第十五章:龙墓
垂落的夕阳穿过云层缝隙,将玫瑰色光辉泼洒在云海之上,点燃了头顶云层的底缘。华莉亚姆与贾阿尔立于裂隙边缘。熔岩在下方翻涌。数百只幼龙在附近茂密的灌木丛中嬉戏,追捕嗡嗡作响、爬行或振翅的晚餐时发出兴奋的尖叫四处飞窜。弗利克的心跳急促起来。他多么渴望加入兄弟姐妹们的行列!但使命明确,目标崇高。空腹这种微不足道的抱怨大可暂缓。
僧侣不安地笑着,将手搭在莉亚的藤蔓绳摆上:“所以说,这就是你的秘密吗,华莉亚姆?你就是靠这个潜入我们修道院的?”

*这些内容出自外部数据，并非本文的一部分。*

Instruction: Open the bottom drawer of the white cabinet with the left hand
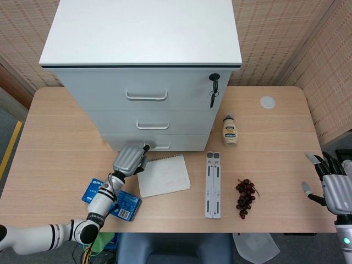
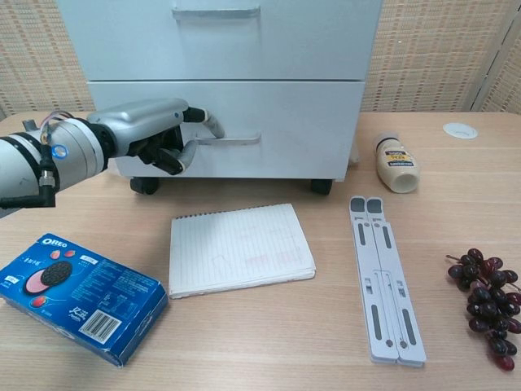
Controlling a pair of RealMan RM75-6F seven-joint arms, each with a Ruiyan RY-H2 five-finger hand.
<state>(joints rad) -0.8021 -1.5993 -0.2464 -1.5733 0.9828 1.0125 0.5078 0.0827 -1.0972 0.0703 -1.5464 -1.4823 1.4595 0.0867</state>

她摇了摇头,金色眼眸中闪烁着顽皮的光芒。"贾阿尔,你的耐心简直像只讨奶喝的小拉贾尔猫。"
"你知道我可爱的哥哥华贡对这个冒险计划有什么看法吗?"
"饶了我吧。"
弗利克满足地发出咕噜声。他的莉娅还是喜欢对那个和尚龇牙咧嘴,而那个和尚看她的眼神依然像渴望沐浴在她的火焰中。那些愚蠢的誓言除了阻止雌性找到合适的配偶外,还有什么用?
莉娅轻盈地荡过裂缝,稳稳落在对面。她把藤蔓甩回给贾阿尔,喊道:"快点,慢蜗牛。"
"这就是巨龙要杀我的地方,对吧?"
记住巨龙的箴言,稻草头,弗利克说道。
和尚嘴角挂着疯狂的微笑,纵身跃入空中。几秒之内,他抓住了华莉娅玛的左腕,借力落地。系好藤蔓后,他们开始攀登悬崖。
弗利克帮莉娅调整了垂悬藤蔓的位置并固定好,使得这次攀登比之前轻松许多。但毕竟是垂直绝壁,两个缓慢的人类还是花了一个小时才绕过雪崩地点,从南侧爬到隧道入口。小龙检查巨龙坟墓时摇晃脑袋,脊刺随之颤动。这地方很不吉利,乱石灌木混杂着坠入深谷,这峡谷必定深深切入岛屿内部,或许是古代河道。这让他鳞片发痒。难道真如莉娅所想,那条龙被困在更深处?
蛋头跟着稻草头钻进隧道。弗利克咧开嘴露出促狭的笑容。贾阿尔的火焰马上就要因震惊而熄灭了。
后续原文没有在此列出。